**Brief**
Starting with the first line of the data that follows, transcribe every line verbatim until the line containing "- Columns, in" has been transcribed.

**Collected material**
__________
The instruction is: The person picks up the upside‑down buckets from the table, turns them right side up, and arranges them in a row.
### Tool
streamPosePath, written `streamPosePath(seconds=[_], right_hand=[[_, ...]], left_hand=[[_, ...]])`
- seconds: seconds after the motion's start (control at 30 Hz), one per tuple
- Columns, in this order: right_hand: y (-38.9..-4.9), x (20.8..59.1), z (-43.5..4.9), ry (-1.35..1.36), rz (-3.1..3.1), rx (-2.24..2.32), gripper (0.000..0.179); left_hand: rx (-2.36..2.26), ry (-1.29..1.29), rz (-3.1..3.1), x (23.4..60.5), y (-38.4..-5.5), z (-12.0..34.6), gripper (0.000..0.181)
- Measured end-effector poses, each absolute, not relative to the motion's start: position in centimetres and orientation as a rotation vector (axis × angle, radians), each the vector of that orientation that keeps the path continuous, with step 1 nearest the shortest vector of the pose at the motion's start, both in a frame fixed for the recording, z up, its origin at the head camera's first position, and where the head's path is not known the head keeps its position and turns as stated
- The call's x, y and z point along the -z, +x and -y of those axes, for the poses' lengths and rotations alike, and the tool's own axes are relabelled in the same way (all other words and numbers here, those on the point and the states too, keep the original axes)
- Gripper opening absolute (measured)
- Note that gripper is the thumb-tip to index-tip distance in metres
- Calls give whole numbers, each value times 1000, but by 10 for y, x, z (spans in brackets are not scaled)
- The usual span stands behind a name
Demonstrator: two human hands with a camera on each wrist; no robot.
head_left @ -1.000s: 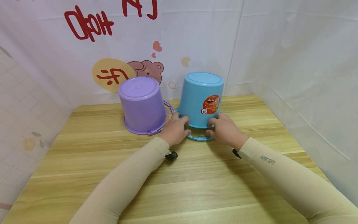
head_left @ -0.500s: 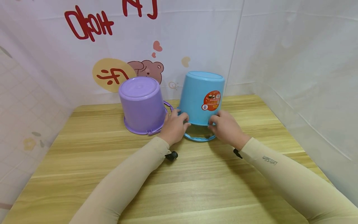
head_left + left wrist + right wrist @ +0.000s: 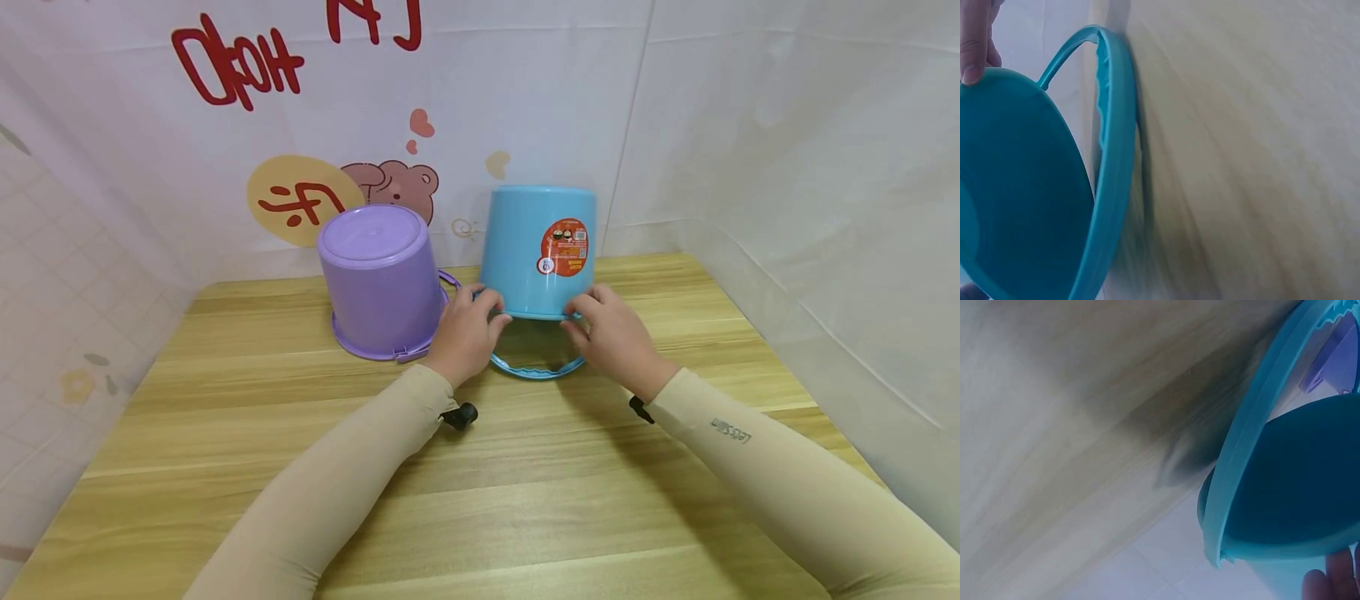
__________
**Your response**
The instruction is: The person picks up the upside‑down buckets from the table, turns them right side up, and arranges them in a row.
### Tool
streamPosePath, written `streamPosePath(seconds=[_], right_hand=[[_, ...]], left_hand=[[_, ...]])`
- seconds: seconds after the motion's start (control at 30 Hz), one per tuple
- Columns, in this order: right_hand: y (-38.9..-4.9), x (20.8..59.1), z (-43.5..4.9), ry (-1.35..1.36), rz (-3.1..3.1), rx (-2.24..2.32), gripper (0.000..0.179); left_hand: rx (-2.36..2.26), ry (-1.29..1.29), rz (-3.1..3.1), x (23.4..60.5), y (-38.4..-5.5), z (-12.0..34.6), gripper (0.000..0.181)

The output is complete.